• [TASK STATEMENT] In the listing below, find the line with "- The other" and the line with "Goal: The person". Repeat those two lines and all lines between them exactly.
(SOURCE DATA)
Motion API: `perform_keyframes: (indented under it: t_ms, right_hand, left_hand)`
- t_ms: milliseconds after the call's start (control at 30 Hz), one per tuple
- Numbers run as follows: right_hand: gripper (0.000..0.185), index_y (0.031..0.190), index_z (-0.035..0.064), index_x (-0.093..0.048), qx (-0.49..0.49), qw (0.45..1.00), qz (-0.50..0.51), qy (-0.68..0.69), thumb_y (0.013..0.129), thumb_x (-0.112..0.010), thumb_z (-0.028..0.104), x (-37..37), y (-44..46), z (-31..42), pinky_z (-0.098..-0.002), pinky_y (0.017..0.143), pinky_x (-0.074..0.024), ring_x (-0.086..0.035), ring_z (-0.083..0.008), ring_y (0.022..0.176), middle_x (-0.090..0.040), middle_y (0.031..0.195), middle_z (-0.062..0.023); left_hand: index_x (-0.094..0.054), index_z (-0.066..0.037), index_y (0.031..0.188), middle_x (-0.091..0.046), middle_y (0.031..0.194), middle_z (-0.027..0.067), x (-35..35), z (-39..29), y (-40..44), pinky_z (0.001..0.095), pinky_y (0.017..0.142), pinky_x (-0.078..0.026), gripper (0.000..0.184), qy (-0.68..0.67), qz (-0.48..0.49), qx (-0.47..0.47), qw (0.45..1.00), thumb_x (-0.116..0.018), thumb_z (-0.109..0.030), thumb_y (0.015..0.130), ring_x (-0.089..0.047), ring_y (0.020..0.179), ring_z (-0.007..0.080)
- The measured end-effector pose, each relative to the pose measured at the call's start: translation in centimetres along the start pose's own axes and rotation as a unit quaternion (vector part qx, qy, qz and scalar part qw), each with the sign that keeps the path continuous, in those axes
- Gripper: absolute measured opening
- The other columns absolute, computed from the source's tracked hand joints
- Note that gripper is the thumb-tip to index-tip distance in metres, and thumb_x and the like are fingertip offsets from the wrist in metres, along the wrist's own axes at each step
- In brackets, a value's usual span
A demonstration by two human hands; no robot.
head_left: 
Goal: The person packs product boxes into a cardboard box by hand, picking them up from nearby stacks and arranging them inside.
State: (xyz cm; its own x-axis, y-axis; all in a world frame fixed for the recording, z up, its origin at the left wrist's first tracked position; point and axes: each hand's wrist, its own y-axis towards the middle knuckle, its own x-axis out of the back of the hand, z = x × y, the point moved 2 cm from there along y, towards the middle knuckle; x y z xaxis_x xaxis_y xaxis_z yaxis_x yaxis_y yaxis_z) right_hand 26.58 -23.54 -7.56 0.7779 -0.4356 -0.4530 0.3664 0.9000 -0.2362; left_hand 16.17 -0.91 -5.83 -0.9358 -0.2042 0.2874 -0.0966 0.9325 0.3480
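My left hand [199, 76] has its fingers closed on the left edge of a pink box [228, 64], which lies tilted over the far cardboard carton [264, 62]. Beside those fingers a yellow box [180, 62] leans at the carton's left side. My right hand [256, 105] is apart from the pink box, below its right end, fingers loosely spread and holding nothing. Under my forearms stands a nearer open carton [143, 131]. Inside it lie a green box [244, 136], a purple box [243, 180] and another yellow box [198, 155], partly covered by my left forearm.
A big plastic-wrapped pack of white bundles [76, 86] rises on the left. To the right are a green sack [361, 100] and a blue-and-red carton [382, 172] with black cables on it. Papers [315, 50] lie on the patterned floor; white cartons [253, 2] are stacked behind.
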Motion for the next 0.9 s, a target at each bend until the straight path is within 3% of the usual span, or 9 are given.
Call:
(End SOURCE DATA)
• [FINISHED TASK]
- The other columns absolute, computed from the source's tracked hand joints
- Note that gripper is the thumb-tip to index-tip distance in metres, and thumb_x and the like are fingertip offsets from the wrist in metres, along the wrist's own axes at each step
- In brackets, a value's usual span
A demonstration by two human hands; no robot.
head_left: 
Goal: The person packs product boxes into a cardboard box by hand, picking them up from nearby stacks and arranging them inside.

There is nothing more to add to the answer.